• _Action item_
Look for the string "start" in the data below, and copy each line that holds it.

----

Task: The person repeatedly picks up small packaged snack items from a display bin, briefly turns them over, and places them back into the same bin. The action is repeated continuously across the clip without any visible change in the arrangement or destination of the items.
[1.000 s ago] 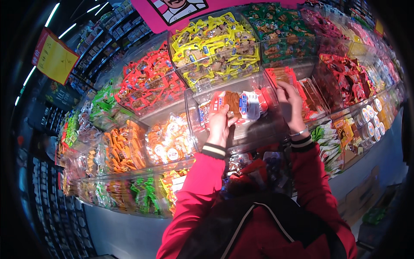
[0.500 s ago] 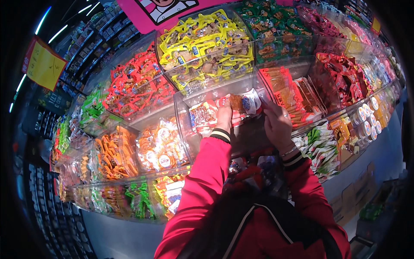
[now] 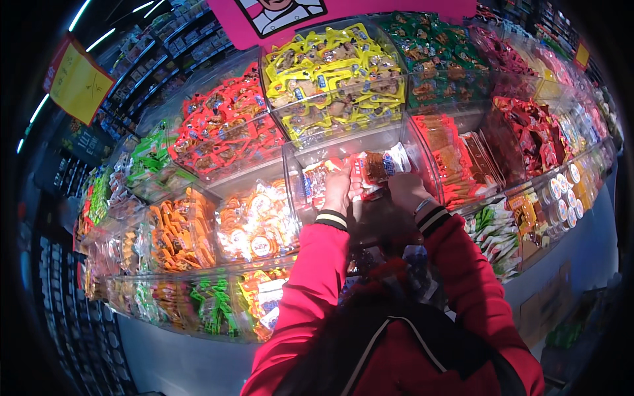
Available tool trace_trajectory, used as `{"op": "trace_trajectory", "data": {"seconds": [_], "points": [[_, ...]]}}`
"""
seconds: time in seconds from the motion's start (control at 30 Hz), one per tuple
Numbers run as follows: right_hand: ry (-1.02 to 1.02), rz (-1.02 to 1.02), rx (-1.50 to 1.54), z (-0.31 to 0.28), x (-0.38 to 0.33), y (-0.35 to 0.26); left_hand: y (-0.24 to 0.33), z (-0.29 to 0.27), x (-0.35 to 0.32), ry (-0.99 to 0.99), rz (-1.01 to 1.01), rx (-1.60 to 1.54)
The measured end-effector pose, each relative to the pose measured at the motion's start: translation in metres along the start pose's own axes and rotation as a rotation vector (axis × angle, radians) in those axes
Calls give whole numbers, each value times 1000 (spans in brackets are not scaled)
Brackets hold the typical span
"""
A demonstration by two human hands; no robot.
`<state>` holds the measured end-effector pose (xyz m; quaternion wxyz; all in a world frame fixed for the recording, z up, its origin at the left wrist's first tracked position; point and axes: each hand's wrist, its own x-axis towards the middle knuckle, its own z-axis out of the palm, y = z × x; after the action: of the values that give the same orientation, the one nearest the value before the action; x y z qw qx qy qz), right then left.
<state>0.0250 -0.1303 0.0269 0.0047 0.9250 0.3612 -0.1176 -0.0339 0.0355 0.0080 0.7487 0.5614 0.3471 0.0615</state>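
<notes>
Inside a clear bin [image 3: 310, 148] in the middle of the display, red-and-white snack packets [image 3: 316, 179] lie beside a packet with a brown filling and a white-and-blue end [image 3: 378, 166]. My left hand [image 3: 338, 187] reaches in between them, its fingers bent against the packets and partly hidden. At the brown packet's near right edge, my right hand [image 3: 407, 190] is closed, knuckles up, with its fingertips out of sight. Both forearms, in red sleeves with striped cuffs, come up from below.
Orange-wrapped snacks [image 3: 254, 224] fill the bin to the left; red packets [image 3: 444, 158] stand to the right. Yellow packets [image 3: 337, 72] and green packets [image 3: 432, 59] are heaped behind. Clear dividers separate the bins. A yellow sign [image 3: 80, 82] hangs at far left.
My right hand has come down and in toward the brown packet's near edge, its fingers now more curled. My left hand stays on the packets. The whole view has shifted slightly.
</notes>
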Motion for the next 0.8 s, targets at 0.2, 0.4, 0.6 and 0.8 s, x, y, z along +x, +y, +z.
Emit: {"op": "trace_trajectory", "data": {"seconds": [0.2, 0.4, 0.6, 0.8], "points": [[-22, 138, -44, 4, 9, -4, -6, 3, 10, 218, 468, 722], [25, 113, -25, 11, 13, -5, -1, -8, -2, 349, 459, 1052], [91, 151, -38, 19, 15, 0, 1, 10, -11, 89, 1071, 1206], [144, 174, -46, 13, 14, -3, -32, -4, 33, -224, 849, 1436]]}}
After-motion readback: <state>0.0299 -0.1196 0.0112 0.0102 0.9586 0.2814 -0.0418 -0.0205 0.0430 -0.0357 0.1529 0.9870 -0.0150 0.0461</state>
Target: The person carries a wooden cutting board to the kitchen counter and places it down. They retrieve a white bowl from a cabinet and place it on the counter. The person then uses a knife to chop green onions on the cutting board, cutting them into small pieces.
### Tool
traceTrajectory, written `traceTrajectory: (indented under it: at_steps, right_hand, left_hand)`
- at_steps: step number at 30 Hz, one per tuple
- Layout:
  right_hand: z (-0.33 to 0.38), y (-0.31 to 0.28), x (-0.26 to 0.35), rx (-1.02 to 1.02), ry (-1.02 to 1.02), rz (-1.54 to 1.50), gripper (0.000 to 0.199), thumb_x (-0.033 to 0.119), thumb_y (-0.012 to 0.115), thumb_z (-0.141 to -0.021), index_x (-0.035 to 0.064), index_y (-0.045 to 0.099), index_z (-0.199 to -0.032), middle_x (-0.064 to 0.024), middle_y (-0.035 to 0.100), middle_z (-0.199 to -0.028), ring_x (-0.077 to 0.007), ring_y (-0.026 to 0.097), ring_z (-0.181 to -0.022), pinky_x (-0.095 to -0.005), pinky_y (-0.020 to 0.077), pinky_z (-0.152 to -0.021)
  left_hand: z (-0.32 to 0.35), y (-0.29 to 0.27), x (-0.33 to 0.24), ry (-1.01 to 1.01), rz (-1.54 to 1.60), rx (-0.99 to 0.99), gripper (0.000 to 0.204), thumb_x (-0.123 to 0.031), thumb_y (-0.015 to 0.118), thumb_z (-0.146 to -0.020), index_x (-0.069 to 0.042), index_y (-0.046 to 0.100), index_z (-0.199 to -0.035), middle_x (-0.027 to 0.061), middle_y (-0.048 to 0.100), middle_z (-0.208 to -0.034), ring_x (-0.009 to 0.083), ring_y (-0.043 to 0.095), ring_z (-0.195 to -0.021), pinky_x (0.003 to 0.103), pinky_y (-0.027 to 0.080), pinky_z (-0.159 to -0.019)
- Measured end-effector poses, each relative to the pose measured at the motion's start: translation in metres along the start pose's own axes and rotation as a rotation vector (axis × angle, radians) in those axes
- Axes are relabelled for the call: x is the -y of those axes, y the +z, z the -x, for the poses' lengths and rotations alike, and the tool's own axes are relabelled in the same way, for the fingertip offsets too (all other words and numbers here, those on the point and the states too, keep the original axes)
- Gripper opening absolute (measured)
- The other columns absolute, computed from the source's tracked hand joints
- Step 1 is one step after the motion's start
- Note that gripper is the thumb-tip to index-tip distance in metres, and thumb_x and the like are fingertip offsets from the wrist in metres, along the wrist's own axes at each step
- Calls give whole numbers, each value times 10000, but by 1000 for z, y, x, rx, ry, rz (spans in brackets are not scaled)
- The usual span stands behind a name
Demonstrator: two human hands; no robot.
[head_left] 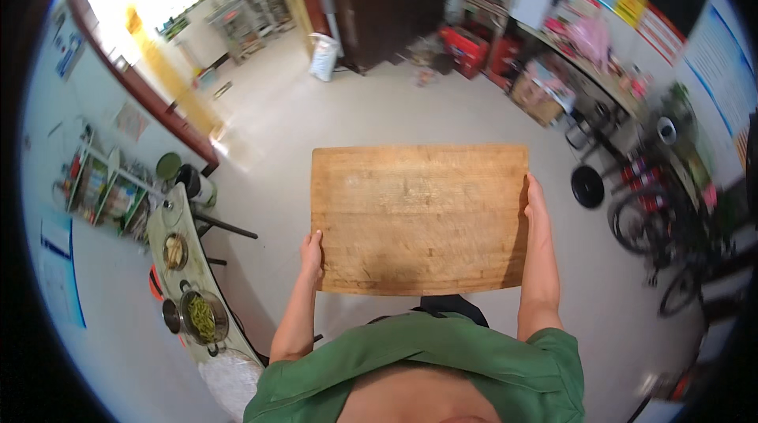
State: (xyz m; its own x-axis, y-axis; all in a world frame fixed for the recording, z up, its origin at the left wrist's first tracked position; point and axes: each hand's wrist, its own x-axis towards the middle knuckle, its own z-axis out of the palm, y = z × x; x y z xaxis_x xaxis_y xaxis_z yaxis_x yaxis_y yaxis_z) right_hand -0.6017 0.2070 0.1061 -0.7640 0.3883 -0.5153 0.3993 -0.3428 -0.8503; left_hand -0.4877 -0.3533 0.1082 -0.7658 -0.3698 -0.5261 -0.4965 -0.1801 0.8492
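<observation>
A large rectangular wooden cutting board (pixel 418 218) is held level in front of my body, above the floor. My left hand (pixel 312 253) grips its left edge near the lower corner, thumb on top. At the right edge, nearer the far corner, my right hand (pixel 535 195) holds the board from the side. The fingers of both hands are mostly hidden under or behind the board. Its top bears nothing but worn, darker marks and a faint sheen.
A narrow table (pixel 183 210) along the left wall carries a pot of green vegetables (pixel 204 319) and a bowl of pale food (pixel 175 251). A bicycle (pixel 647 218) and a black round stool (pixel 587 186) stand at the right. A white sack (pixel 324 57) sits by the doorway ahead.
</observation>
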Motion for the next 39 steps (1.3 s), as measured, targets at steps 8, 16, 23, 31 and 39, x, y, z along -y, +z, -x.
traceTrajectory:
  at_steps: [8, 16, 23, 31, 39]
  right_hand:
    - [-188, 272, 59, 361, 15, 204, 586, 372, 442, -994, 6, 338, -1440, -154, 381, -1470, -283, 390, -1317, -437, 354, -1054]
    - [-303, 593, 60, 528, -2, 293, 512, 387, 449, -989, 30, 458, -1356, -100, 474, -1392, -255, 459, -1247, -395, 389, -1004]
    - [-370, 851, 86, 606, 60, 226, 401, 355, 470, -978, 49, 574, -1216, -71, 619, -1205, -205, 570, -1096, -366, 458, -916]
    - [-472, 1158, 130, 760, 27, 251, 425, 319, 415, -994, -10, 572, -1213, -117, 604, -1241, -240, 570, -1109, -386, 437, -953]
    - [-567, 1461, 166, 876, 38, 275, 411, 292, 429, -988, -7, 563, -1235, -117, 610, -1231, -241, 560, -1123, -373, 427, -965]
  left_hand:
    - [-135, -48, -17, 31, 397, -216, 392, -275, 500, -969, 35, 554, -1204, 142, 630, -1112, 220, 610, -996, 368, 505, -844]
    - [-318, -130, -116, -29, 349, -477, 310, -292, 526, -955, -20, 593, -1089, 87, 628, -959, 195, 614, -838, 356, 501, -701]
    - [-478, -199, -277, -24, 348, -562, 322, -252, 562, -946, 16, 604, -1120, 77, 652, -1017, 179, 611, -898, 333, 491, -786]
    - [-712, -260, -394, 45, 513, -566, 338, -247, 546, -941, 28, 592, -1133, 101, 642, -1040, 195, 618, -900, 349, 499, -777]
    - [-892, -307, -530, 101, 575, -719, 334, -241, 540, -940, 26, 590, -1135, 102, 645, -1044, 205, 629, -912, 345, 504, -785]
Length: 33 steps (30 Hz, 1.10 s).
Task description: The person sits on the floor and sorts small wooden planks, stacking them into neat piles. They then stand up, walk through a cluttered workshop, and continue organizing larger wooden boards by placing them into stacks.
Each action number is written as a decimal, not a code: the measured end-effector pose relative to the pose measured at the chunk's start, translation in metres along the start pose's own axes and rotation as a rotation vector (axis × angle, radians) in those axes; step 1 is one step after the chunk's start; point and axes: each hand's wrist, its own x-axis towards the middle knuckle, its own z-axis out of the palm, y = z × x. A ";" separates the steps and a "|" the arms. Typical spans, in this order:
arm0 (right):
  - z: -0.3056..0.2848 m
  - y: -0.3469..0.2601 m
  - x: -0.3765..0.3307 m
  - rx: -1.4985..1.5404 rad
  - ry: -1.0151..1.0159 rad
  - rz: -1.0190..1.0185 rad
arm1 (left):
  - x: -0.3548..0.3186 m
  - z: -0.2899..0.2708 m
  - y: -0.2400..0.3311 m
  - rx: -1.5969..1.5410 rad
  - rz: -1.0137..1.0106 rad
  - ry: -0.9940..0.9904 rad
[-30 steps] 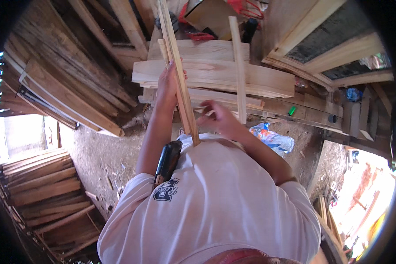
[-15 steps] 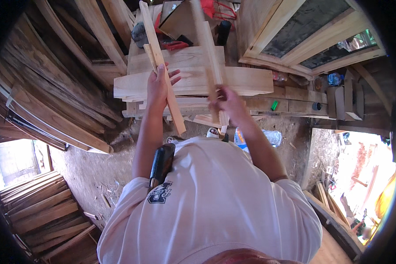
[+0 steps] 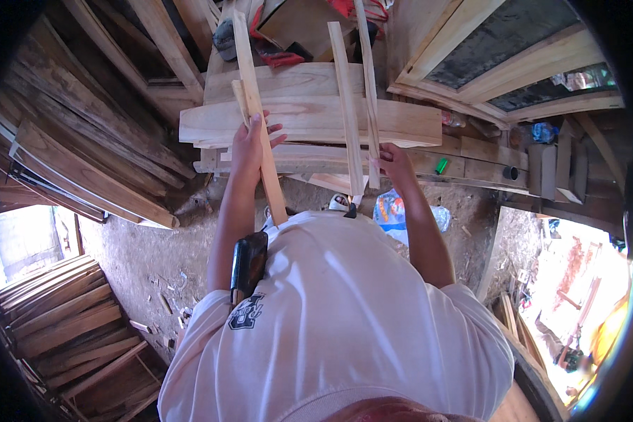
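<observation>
My left hand [image 3: 247,151] is closed around a long pale wooden strip [image 3: 264,165], with a shorter wooden strip [image 3: 240,98] beside it. The long strip runs from the bench's far side down to near my shirt; some of my left fingers stretch out to the right. In my right hand [image 3: 397,163], fingers and thumb grip another thin wooden strip [image 3: 369,84] near its lower end. Just left of that one, a separate wooden strip [image 3: 346,98] lies across the boards, its near end past the bench edge. Wide planed boards [image 3: 309,123] lie stacked crosswise under the strips.
Panelled wooden frames [image 3: 524,67] stand at the right, and dark planks [image 3: 84,133] lean at the left. A green lighter-like object [image 3: 441,166] and a dark cup [image 3: 511,172] sit on the bench. A plastic bottle [image 3: 437,218] lies on the floor. Lumber [image 3: 77,323] is piled lower left.
My right hand has moved right, carrying its strip away from the one lying on the boards. The strips in my left hand have shifted slightly.
</observation>
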 end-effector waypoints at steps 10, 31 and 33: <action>-0.005 0.017 -0.015 0.030 -0.048 -0.002 | 0.004 0.003 0.000 0.006 -0.012 -0.007; -0.002 0.011 -0.027 -0.033 0.009 -0.192 | 0.001 0.001 0.001 0.007 -0.005 -0.013; -0.021 0.020 -0.033 -0.167 0.129 -0.273 | 0.004 -0.002 0.001 -0.020 0.016 -0.017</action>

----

• _Output below_
seconds: time in seconds from the motion's start (control at 30 Hz), one per tuple
The measured end-effector pose, each relative to the pose measured at the motion's start: translation in metres along the start pose's own axes and rotation as a rotation vector (axis × angle, radians) in those axes
- Measured end-effector poses, each relative to the pose measured at the motion's start: translation in metres along the start pose's own axes and rotation as a rotation vector (axis × angle, radians) in those axes
- Step 1 is one step after the motion's start
Each action number is written as a decimal, not a code: the measured end-effector pose relative to the pose measured at the chunk's start, translation in metres along the start pose's own axes and rotation as a rotation vector (axis × angle, radians) in those axes; step 1 is one step after the chunk's start; point and axes: each hand's wrist, its own x-axis towards the middle knuckle, its own z-axis out of the palm, y = z × x. A ";" separates the steps and a "|" the arms. Typical spans, in this order:

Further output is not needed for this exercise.